Stumbling around the internet back in the founding days, I found some other tech ops resources & people that helped me a lot in changing my view.

@netik – John Adams who heads up ops at Twitter. He presents often and you can find a lot of his materials on how Twitter handles tech ops topics. This is one of his more recent presentations: http://www.ritholtz.com/blog/2011/05/twitter-ops-clouds-scale/. (I’m amazed that Twitter continues to rely on MySQL as its backbone (so do we at Peek, but obviously at a fraction of their scale))

http://codeascraft.etsy.com/ – Etsy’s notes on deploying and engineering, note that John Allspaw is now at Etsy. Their one-click deployinator tool is intriguing.

@vvuksan – Vladimir has a great blog http://vuksan.com/blog/ with dense information, especially around gathering data and stats.

@cgoldberg – Corey Goldberg has generated a ton of tools for performance testing and understanding the capabilities of your software.

On top of a lot of the information provided above, I’d suggest a few other practices for your initial tech ops infrastructure.

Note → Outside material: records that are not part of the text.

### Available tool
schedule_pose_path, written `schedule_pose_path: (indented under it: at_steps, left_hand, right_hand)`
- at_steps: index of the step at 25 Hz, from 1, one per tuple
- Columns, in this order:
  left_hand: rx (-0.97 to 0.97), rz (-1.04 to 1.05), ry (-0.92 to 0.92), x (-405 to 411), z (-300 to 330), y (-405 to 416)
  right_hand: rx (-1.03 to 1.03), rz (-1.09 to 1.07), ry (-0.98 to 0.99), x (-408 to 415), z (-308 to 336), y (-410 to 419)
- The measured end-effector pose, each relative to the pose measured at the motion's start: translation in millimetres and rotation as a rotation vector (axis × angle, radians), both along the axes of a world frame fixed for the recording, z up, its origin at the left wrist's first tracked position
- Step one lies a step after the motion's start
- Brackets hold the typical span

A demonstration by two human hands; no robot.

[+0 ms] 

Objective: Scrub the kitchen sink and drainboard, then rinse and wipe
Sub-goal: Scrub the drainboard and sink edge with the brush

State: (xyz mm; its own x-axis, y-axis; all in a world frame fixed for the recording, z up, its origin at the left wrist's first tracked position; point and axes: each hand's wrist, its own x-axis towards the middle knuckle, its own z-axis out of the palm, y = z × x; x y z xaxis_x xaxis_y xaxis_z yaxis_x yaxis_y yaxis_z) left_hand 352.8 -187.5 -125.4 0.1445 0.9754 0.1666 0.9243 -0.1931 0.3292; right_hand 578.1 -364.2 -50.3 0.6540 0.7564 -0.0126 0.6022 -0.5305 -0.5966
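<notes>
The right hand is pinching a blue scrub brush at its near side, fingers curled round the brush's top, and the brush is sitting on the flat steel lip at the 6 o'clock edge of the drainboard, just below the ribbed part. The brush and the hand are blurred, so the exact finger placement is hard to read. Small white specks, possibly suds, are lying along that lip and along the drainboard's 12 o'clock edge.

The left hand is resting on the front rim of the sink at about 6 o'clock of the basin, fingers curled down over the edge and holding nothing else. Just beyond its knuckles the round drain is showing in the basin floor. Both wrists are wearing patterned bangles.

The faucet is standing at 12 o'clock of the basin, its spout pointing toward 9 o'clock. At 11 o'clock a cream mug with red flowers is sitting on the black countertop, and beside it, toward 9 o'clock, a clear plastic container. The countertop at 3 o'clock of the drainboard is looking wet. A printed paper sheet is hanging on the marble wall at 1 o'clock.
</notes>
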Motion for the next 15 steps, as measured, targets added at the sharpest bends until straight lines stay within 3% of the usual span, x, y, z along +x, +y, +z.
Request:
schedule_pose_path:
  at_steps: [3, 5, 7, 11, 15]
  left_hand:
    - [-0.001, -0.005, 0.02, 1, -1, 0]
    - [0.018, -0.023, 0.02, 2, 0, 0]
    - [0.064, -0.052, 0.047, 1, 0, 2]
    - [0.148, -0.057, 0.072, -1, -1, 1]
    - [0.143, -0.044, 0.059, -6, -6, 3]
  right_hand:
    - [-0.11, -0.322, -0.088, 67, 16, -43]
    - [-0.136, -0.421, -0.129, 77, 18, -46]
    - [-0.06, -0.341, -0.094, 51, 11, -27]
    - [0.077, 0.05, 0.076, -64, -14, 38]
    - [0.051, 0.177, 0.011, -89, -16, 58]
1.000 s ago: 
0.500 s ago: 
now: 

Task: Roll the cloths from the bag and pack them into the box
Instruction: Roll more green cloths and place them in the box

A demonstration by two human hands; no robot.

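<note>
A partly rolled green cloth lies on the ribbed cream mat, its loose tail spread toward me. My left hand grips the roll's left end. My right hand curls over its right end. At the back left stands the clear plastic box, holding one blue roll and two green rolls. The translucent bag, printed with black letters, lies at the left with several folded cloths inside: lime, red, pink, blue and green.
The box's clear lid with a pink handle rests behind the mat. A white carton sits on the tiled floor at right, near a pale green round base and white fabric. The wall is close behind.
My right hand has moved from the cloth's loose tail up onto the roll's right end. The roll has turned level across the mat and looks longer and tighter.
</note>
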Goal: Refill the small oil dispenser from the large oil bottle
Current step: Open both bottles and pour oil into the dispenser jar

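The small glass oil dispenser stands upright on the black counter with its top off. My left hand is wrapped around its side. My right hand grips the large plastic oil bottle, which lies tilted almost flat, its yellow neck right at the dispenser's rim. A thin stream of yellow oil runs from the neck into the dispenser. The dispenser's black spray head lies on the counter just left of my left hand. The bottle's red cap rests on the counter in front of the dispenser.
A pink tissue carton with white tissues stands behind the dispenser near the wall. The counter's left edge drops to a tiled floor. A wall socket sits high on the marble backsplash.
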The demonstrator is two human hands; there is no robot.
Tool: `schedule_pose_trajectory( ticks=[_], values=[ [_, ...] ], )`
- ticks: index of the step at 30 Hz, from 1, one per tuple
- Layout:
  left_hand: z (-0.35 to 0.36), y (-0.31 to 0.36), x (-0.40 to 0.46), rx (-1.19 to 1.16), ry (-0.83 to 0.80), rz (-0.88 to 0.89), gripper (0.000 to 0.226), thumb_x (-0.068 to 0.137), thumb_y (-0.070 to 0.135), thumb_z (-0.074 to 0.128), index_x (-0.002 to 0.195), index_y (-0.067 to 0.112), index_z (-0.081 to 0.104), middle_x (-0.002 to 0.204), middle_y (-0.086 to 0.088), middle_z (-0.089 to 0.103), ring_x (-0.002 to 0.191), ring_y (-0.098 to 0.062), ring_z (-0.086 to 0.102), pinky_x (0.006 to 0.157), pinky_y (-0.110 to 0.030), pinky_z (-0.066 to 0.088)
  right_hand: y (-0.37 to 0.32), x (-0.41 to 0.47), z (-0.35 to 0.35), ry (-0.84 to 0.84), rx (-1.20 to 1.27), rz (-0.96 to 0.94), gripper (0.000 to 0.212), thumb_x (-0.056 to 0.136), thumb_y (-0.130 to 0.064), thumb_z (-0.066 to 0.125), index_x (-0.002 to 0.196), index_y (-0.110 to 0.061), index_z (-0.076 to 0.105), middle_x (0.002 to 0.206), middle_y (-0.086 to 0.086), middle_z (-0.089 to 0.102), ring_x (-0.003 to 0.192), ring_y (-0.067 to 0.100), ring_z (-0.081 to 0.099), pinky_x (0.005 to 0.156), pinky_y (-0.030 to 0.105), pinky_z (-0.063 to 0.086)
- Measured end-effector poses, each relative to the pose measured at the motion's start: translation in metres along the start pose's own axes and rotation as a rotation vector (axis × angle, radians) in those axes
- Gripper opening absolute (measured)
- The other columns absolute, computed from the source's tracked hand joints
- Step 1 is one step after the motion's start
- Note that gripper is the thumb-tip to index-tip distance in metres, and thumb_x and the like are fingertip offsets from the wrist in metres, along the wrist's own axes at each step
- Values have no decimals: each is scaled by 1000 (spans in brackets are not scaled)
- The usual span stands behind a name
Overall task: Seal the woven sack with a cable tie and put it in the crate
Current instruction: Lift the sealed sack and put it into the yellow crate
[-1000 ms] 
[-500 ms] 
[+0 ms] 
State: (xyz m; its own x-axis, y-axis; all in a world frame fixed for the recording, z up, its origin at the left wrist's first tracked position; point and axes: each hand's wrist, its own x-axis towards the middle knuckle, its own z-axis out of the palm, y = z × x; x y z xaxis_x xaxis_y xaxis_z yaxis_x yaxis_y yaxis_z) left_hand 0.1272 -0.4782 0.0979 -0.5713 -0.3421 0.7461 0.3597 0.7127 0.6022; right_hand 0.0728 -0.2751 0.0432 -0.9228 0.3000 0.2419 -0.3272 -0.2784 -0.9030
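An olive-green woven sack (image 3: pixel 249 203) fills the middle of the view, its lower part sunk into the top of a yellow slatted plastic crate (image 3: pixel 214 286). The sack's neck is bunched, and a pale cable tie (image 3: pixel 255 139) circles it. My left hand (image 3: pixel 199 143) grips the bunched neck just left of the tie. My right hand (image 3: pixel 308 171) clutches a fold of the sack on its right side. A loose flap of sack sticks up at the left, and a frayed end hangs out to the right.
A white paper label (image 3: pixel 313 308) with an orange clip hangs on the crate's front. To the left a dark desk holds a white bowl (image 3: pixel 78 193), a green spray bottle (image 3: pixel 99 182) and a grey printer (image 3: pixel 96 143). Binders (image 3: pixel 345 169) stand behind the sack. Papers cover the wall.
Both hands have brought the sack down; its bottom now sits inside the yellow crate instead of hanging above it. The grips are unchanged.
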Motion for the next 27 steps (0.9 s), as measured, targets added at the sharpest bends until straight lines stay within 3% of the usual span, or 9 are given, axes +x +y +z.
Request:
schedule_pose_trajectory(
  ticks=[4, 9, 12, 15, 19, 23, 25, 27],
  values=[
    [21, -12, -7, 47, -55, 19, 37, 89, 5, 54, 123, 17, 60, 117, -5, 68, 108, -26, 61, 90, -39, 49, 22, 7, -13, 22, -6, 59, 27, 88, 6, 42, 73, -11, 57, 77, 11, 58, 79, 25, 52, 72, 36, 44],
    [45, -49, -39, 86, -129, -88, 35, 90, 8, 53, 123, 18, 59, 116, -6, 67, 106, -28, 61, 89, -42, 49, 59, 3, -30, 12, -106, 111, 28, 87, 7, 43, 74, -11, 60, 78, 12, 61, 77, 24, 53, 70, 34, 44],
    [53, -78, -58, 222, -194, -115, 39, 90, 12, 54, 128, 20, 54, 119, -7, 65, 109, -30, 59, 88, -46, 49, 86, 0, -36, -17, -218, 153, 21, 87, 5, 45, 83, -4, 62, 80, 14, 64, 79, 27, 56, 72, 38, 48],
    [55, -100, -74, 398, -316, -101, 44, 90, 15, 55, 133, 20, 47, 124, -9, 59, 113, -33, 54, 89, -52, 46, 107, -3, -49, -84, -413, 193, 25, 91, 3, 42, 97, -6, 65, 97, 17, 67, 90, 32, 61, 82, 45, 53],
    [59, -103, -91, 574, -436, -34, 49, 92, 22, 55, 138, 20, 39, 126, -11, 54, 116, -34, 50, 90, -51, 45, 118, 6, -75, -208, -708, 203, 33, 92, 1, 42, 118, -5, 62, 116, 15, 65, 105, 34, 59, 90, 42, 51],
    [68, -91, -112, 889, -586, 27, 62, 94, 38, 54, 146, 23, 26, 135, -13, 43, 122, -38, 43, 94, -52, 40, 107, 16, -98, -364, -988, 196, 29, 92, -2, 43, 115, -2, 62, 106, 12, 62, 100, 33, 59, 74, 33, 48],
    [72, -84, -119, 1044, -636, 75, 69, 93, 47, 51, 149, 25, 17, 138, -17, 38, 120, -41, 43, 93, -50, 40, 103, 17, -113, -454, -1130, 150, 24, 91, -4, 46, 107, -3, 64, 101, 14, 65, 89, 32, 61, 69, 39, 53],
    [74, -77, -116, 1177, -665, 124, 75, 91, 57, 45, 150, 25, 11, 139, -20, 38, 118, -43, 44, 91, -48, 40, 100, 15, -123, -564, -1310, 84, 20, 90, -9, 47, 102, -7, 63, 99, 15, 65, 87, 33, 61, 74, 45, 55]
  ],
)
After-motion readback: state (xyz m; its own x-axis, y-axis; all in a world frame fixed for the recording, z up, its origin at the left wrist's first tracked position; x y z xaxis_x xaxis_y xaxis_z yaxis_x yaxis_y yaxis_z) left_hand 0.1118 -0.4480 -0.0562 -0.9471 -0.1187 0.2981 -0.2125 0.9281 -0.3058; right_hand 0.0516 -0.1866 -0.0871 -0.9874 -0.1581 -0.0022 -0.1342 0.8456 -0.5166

Decouple from your hosting provider

You should only ever require an instance (virtual or physical) + a base OS build from your hosting provider. If you depend on them for more, you make it difficult to switch providers. So if they have an embarrassing outage, you won’t be able to do anything about it. To be more specific in Amazon this means you should always use “raw” AMIs, such as the Canonical Ubuntu AMIs, and then add on the software you need via Puppet, Chef, and your favourite config & deploy tools. If you did this, it would have meant launching a new server in RackSpace would have taken about 20 minutes, and you would have avoided the whole Amazon outage.

Favour tools, automation & culture over process & documentation

Personally, I think wikis are bad, nobody reads them (or remembers logins to them). With the time you could write a procedure in a wiki, you could have probably built a ruby or bash script that did whatever you were explaining. So if you install apache or ejabberd or something, don’t take notes on installation, setup a script in Chef or Puppet, so next time it takes 2 minutes to setup. Everything should be one click/command tools or scripts.

Own your own hardware brother

At some point Amazon and the cloud will stop making sense. This post called Petabytes on a Budget does a great job on outlining why that is the case. Eventually with enough scale, the cost of expertise < cost of cloud.

One last note, a pitch for a product I rely on a lot. If you need an app to wake you up late at night in your tech ops world when things go wrong, I'd take a look at Toronto's own PagerDuty.com. We used them to replace a $2500/month service we had with a $50/month service Pagerduty offers. (I have no connection to them other than liking their product)

I’d love to hear some thoughts from others on how they run their infrastructure.